Records contained in a dataset:
[Start of section]

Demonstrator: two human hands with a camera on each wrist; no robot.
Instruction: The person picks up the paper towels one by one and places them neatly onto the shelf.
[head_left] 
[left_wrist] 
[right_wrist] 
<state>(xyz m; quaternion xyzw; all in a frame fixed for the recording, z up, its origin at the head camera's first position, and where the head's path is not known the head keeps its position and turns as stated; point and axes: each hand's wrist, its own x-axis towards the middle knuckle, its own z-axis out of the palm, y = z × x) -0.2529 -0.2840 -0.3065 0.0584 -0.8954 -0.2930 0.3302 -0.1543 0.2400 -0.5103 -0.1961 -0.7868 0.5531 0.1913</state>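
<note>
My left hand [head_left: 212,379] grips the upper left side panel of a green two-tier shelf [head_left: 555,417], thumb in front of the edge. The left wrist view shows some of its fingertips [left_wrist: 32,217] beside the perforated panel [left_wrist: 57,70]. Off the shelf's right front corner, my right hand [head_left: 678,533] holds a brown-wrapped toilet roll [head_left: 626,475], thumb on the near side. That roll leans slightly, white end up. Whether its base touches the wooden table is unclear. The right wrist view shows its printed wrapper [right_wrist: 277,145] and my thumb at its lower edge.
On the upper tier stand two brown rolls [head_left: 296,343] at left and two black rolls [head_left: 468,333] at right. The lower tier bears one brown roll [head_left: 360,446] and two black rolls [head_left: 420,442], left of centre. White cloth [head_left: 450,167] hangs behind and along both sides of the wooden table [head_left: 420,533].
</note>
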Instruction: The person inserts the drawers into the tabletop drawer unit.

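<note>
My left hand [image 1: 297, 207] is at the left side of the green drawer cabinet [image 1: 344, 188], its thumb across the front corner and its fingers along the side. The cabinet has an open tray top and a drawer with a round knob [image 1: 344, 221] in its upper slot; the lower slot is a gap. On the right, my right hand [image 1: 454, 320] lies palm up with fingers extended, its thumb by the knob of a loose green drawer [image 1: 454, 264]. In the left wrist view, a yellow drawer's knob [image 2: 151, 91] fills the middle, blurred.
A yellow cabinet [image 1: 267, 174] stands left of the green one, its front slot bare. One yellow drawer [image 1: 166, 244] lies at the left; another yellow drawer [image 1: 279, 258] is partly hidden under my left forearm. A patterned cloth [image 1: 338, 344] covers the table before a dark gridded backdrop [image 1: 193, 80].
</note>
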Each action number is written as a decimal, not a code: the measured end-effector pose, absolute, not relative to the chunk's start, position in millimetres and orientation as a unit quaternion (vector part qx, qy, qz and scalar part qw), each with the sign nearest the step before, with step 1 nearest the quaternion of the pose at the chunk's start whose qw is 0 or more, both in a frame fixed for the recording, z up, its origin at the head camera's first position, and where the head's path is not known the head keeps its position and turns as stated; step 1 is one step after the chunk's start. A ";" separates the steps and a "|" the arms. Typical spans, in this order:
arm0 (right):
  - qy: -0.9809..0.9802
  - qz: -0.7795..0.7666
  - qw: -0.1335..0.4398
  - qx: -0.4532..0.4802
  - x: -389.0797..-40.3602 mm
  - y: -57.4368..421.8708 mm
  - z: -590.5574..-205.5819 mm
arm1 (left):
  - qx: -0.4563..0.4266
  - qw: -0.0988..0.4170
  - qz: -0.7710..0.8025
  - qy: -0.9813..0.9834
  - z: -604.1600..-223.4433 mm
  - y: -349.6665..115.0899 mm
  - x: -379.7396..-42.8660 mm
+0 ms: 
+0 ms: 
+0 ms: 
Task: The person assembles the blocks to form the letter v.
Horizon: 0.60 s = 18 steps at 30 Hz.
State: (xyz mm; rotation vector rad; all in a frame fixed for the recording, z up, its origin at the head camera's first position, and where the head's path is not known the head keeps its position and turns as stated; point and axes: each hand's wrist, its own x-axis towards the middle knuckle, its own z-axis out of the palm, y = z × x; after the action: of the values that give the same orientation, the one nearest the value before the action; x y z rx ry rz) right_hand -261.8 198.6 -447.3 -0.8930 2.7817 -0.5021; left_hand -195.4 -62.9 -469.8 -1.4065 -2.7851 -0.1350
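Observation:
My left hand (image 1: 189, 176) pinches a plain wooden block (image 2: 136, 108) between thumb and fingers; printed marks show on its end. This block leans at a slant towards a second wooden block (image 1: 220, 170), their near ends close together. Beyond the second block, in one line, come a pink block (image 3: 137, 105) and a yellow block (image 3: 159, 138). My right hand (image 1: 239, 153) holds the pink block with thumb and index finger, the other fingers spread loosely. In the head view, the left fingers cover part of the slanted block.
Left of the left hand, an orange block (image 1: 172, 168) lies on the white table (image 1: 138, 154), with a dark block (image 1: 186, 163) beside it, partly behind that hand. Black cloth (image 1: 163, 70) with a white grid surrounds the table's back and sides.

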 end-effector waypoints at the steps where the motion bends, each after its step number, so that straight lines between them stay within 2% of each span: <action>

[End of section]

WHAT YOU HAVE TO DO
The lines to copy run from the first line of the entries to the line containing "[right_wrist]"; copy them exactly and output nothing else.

RESPONSE BELOW
Demonstrator: two human hands with a camera on each wrist; no robot.
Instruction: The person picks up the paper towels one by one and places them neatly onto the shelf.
[head_left] 
[left_wrist] 
[right_wrist] 

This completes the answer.